Your assignment: The full listing below should be copied verbatim.

Data section:
================

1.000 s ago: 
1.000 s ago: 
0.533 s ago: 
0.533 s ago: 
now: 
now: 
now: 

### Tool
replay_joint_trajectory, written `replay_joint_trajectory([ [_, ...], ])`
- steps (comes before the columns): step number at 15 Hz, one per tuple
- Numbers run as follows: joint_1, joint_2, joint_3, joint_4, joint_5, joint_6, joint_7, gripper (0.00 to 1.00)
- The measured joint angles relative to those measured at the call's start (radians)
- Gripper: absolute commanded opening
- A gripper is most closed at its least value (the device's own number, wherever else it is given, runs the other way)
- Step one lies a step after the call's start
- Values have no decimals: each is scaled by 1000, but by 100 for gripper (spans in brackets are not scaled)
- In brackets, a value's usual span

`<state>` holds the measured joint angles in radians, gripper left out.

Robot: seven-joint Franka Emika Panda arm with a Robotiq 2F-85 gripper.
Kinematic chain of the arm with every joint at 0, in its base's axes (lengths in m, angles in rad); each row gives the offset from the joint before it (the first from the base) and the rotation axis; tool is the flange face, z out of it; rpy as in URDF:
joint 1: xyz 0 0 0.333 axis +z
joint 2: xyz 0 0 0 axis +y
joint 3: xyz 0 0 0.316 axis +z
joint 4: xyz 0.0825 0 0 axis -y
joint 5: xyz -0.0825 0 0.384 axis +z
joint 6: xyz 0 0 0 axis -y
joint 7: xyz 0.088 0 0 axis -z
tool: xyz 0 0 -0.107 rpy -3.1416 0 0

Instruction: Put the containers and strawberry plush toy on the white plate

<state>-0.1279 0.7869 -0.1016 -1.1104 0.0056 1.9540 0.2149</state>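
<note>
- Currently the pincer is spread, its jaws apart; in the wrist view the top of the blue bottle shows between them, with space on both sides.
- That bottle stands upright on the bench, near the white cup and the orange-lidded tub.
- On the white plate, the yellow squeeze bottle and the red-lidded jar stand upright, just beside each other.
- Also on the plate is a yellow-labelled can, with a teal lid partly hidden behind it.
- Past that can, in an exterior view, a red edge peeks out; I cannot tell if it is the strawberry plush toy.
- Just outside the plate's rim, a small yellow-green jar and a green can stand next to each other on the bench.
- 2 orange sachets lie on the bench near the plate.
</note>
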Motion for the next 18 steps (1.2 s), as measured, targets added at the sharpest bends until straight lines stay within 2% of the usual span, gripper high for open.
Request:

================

Result of this task:
1.000 s ago: 
1.000 s ago: 
0.533 s ago: 
0.533 s ago: 
now: 
now: 
now: 

### Tool
replay_joint_trajectory, written `replay_joint_trajectory([ [_, ...], ])`
- steps (comes before the columns): step number at 15 Hz, one per tuple
- Numbers run as follows: joint_1, joint_2, joint_3, joint_4, joint_5, joint_6, joint_7, gripper (0.00 to 1.00)
- The measured joint angles relative to those measured at the call's start (radians)
- Gripper: absolute commanded opening
- A gripper is most closed at its least value (the device's own number, wherever else it is given, runs the other way)
- Step one lies a step after the call's start
- Values have no decimals: each is scaled by 1000, but by 100 for gripper (spans in brackets are not scaled)
- In brackets, a value's usual span

`<state>` holds the measured joint angles in radians, gripper left out.

Robot: seven-joint Franka Emika Panda arm with a Robotiq 2F-85 gripper.
Kinematic chain of the arm with every joint at 0, in its base's axes (lengths in m, angles in rad); each row gives the offset from the joint before it (the first from the base) and the rotation axis; tool is the flange face, z out of it; rpy as in URDF:
joint 1: xyz 0 0 0.333 axis +z
joint 2: xyz 0 0 0 axis +y
joint 3: xyz 0 0 0.316 axis +z
joint 4: xyz 0.0825 0 0 axis -y
joint 5: xyz -0.0825 0 0.384 axis +z
joint 6: xyz 0 0 0 axis -y
joint 7: xyz 0.088 0 0 axis -z
tool: xyz 0 0 -0.107 rpy -3.1416 0 0

Instruction: Put the containers and strawberry plush toy on the white plate

<state>-0.1279 0.7869 -0.1016 -1.1104 0.0056 1.9540 0.2149</state>
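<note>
- Currently the pincer is spread, its jaws apart; in the wrist view the top of the blue bottle shows between them, with space on both sides.
- That bottle stands upright on the bench, near the white cup and the orange-lidded tub.
- On the white plate, the yellow squeeze bottle and the red-lidded jar stand upright, just beside each other.
- Also on the plate is a yellow-labelled can, with a teal lid partly hidden behind it.
- Past that can, in an exterior view, a red edge peeks out; I cannot tell if it is the strawberry plush toy.
- Just outside the plate's rim, a small yellow-green jar and a green can stand next to each other on the bench.
- 2 orange sachets lie on the bench near the plate.
</note>
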Motion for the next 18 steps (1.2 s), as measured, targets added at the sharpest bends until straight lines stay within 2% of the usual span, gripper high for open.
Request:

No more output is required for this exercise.